To illustrate the point, let me take you to the day when Maryam Nawaz was acquitted in the Avenfield case. While hearing the news, I was wondering what were the last five years all about. Fever pitch, outrage, anger, full of sound and fury, signifying nothing? Remember the days when expressing even an iota of sympathy for the beleaguered Ms Nawaz was enough to be declared a traitor? When the PTI government was ready to sack its own trusted lieutenants for reporting that Mian Nawaz Sharif was ill? When a kind word uttered on air was enough to trigger the hyper-nationalist and hyper-honest anchors in such a way that they would badger you to your wit’s end? Then what happened? Either you insist that the accused are guilty until proven innocent, or then you are done.
Want more evidence? The country spent the 1990s fighting the MQM. At one point, these operations seemed never-ending. But then came General Musharraf’s coup and the MQM became so entrenched that anything said on air against the party could cost you your job, if not your life. Then another change. The same people who told you the party was indispensable would insist with a straight face that even mentioning its leader’s name on air was a crime. How do you like them apples now?

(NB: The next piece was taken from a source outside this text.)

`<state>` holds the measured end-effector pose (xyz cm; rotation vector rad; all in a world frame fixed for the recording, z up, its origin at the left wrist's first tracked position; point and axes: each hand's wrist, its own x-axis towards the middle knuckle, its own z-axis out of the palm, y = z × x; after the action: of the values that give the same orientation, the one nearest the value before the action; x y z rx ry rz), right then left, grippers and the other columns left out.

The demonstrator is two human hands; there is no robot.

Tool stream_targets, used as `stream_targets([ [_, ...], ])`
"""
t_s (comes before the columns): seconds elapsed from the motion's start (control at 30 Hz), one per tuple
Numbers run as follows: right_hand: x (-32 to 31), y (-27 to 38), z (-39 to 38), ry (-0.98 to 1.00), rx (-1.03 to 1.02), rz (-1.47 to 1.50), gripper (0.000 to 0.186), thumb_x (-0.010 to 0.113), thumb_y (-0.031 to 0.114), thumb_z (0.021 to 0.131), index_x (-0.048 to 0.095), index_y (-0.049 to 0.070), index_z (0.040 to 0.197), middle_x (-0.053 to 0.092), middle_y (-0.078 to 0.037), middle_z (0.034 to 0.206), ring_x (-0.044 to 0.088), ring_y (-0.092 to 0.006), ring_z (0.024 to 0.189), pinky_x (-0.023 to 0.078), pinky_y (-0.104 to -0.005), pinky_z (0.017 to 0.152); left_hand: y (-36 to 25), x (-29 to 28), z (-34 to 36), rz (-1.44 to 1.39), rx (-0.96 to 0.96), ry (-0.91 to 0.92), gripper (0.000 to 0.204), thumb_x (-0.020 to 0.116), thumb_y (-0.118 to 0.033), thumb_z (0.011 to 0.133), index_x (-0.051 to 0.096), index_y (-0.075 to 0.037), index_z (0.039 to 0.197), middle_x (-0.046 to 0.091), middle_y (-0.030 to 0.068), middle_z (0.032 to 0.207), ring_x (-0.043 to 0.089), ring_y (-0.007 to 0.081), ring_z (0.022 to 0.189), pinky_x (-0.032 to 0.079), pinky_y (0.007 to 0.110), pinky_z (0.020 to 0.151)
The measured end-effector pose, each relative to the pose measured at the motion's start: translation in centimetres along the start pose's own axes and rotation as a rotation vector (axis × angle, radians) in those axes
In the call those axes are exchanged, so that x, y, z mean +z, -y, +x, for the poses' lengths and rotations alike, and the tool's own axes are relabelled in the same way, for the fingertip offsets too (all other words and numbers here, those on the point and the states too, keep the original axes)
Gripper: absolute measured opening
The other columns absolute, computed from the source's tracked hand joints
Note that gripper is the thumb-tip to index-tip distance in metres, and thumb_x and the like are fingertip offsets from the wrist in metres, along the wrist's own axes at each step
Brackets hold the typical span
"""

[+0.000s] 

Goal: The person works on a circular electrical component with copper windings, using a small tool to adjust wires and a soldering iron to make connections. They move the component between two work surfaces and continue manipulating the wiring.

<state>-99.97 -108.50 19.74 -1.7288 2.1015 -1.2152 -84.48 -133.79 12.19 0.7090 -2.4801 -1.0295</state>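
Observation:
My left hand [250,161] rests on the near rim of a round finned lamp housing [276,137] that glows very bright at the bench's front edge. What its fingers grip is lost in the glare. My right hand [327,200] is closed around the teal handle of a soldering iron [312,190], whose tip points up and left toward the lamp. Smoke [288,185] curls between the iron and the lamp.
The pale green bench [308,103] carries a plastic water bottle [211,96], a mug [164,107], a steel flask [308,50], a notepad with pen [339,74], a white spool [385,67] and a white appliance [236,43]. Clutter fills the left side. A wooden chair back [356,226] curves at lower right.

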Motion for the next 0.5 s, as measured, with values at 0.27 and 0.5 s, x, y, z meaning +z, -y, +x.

One minute Asif Zardari is a pariah, the next minute, he is the President. A few minutes later, pariah again. This is enough to remind you that enmity is never permanent among the country’s elites. Then who takes the brunt? The working class and the poor. To quote Shakespeare, “As flies to wanton boys are we to the gods; they kill us for their sport.”
At the risk of over-generalising, I must state that an overwhelming majority of this country really does not care who is calling the shots in Islamabad. Why would it? Islamabad and provincial capitals usually are far, far away. Our everyday problems are seldom related to the high and mighty in the capitals. So why would anyone worry about what goes on between Khan, the Sharifs, and Bhutto-Zardaris? We all are doing our jobs and trying to survive. Then why should they pay the price for this power politics? When we ask this, they ask us to put mud.
Published in The Express Tribune, October 1st, 2022.